- Born: Tosh Greenslade
- Occupation: Actor
- Years active: 2012–2022

= Tosh Greenslade =

Australian actor

Tosh Greenslade is an Australian former actor, author and voice over artist known mainly for his work on Shaun Micallef's Mad as Hell.

While he studied at The National Theatre Drama School, Greenslade performed in a show directed by Francis Greenslade, to whom he is not related despite sharing a surname. Years later, during the pre-production of Mad as Hell, Francis remembered and recommended Tosh to Micallef. Greenslade auditioned for the show and was cast as a member of the core ensemble. It was his first television appearance. On Mad as Hell, he played a diverse range of characters, such as advertising guru Flornoy Quimbie and ranting idiophobe Caspar Jonquil.

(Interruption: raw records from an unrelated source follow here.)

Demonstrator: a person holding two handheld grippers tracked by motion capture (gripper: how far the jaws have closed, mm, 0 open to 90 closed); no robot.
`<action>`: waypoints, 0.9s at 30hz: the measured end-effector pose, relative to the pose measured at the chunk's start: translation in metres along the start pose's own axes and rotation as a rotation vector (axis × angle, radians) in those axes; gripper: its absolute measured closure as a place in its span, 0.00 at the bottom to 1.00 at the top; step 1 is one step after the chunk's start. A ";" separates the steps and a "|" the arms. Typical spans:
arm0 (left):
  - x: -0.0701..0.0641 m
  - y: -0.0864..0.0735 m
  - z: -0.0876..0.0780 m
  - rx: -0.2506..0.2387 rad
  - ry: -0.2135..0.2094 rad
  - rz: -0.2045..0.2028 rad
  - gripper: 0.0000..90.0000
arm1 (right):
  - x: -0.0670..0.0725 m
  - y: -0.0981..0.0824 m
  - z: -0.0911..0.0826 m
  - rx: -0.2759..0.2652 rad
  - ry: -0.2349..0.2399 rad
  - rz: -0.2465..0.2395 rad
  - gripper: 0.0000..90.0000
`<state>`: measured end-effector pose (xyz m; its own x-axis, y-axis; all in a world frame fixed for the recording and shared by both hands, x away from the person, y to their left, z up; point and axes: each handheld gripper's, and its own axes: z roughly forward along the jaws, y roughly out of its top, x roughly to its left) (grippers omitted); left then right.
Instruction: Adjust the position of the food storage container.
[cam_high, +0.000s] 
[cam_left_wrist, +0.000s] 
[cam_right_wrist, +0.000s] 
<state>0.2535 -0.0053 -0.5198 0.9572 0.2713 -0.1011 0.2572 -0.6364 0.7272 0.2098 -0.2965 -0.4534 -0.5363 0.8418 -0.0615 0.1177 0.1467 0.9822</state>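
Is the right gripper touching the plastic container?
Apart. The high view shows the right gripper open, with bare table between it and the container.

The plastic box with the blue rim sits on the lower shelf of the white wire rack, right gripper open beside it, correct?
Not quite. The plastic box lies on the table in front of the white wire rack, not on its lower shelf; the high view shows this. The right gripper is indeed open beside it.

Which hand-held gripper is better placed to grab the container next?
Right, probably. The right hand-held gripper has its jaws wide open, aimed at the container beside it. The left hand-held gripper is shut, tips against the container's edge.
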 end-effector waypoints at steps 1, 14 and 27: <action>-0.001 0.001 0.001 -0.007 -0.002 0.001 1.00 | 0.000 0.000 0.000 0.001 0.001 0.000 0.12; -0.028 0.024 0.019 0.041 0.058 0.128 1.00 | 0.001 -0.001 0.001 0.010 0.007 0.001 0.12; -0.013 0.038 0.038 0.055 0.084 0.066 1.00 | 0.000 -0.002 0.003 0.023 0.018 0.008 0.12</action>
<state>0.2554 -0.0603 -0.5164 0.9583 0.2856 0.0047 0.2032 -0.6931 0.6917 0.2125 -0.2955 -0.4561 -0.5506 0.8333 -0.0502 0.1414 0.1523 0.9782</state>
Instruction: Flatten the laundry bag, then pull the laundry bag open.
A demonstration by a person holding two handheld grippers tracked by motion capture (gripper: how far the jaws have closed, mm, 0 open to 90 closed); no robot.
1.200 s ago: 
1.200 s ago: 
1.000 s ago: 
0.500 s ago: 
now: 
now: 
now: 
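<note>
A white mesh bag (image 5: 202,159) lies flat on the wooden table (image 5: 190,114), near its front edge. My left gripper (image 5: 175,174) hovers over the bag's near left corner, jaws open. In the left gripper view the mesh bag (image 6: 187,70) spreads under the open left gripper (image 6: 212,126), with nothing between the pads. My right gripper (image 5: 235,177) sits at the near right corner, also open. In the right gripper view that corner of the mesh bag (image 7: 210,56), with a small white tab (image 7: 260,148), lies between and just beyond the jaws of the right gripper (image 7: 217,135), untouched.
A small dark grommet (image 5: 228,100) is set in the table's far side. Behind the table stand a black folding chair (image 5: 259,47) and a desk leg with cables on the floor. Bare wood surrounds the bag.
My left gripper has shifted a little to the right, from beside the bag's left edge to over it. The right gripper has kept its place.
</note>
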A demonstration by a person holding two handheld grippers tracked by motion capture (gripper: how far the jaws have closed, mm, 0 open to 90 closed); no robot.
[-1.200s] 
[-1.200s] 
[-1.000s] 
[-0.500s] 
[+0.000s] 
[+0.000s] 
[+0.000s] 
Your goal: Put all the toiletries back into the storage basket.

He played the role of Marcus in Paper Giants: Magazine Wars (2013). In 2014, he appeared twice as a panelist on Dirty Laundry Live and was a guest on Live on Bowen. In 2015, as well as appearing in season 5 of Mad as Hell, he played the role of Phil in the movie, The Subjects. He authored the 2020 satirical novel The Scomo Diaries published by Penguin Random House.

Greenslade left the entertainment profession after Mad As Hell ended and became a copywriter working for Dentsu Creative.